• Given information:
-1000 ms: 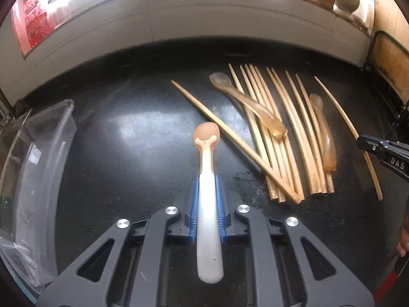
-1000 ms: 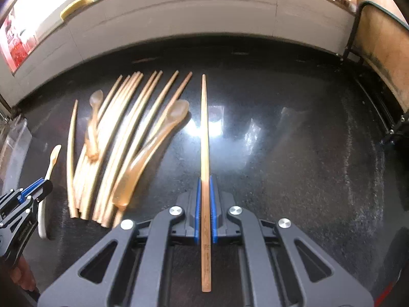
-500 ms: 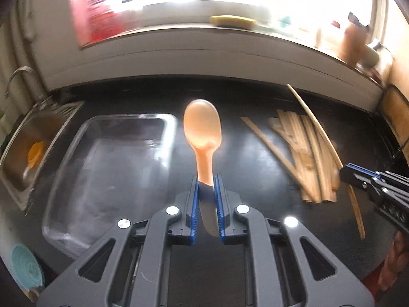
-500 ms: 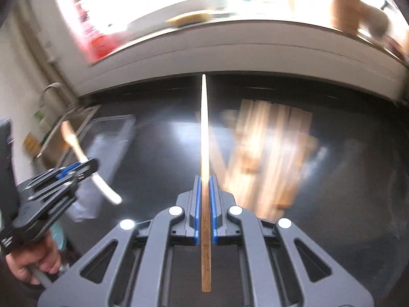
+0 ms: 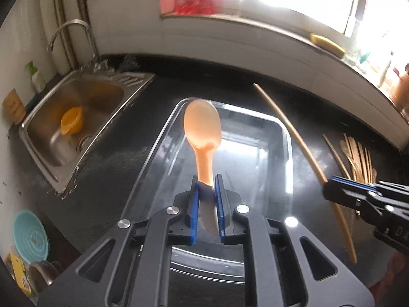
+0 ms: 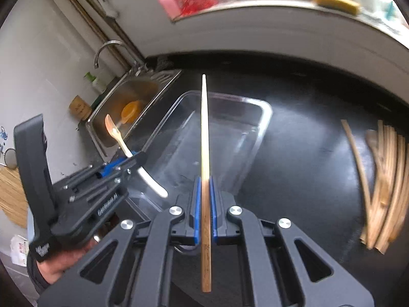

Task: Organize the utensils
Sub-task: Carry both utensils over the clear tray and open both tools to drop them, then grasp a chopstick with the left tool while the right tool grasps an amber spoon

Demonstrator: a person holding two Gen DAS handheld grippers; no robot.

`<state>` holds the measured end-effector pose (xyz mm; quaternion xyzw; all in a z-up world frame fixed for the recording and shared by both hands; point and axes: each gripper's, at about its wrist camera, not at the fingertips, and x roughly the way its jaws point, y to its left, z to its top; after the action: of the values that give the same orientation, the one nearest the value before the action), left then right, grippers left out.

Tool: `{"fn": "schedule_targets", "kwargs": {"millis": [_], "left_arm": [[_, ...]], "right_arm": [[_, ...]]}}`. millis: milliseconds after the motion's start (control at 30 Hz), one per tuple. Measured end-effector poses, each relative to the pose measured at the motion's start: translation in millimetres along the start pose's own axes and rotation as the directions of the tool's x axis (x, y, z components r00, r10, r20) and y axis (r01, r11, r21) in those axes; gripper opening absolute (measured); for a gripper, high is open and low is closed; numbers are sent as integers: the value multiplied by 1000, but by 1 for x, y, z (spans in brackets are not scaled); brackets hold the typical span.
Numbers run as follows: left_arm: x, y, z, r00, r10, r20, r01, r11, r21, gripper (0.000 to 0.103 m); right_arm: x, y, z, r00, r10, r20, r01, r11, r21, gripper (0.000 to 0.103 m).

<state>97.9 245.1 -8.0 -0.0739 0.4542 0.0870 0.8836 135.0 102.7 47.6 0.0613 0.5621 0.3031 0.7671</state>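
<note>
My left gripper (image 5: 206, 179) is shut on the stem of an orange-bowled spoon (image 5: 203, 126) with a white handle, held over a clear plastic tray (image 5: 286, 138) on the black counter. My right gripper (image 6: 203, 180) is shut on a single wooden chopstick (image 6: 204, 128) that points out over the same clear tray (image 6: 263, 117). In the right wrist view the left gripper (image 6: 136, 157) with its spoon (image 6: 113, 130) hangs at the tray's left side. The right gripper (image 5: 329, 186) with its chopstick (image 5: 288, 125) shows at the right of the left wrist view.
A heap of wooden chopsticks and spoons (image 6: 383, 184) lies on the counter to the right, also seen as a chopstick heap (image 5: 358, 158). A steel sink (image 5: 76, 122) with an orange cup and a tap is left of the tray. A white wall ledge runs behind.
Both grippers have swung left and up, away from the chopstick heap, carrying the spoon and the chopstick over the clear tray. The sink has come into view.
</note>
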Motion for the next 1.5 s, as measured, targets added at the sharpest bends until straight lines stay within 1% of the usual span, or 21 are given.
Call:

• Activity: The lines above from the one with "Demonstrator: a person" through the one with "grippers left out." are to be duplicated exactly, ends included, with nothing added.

• Reply:
Demonstrator: a person holding two Gen DAS handheld grippers; no robot.

`<state>` holds the measured end-effector pose (xyz mm; quaternion xyzw; all in a z-up world frame fixed for the recording and shared by both hands; point and axes: each gripper's, at about its wrist camera, not at the fingertips, and x roughly the way its jaws point, y to its left, z to its top; after the action: of the values that give the same orientation, the one nearest the value before the action), left then right, grippers left out.

The complete output has now been given.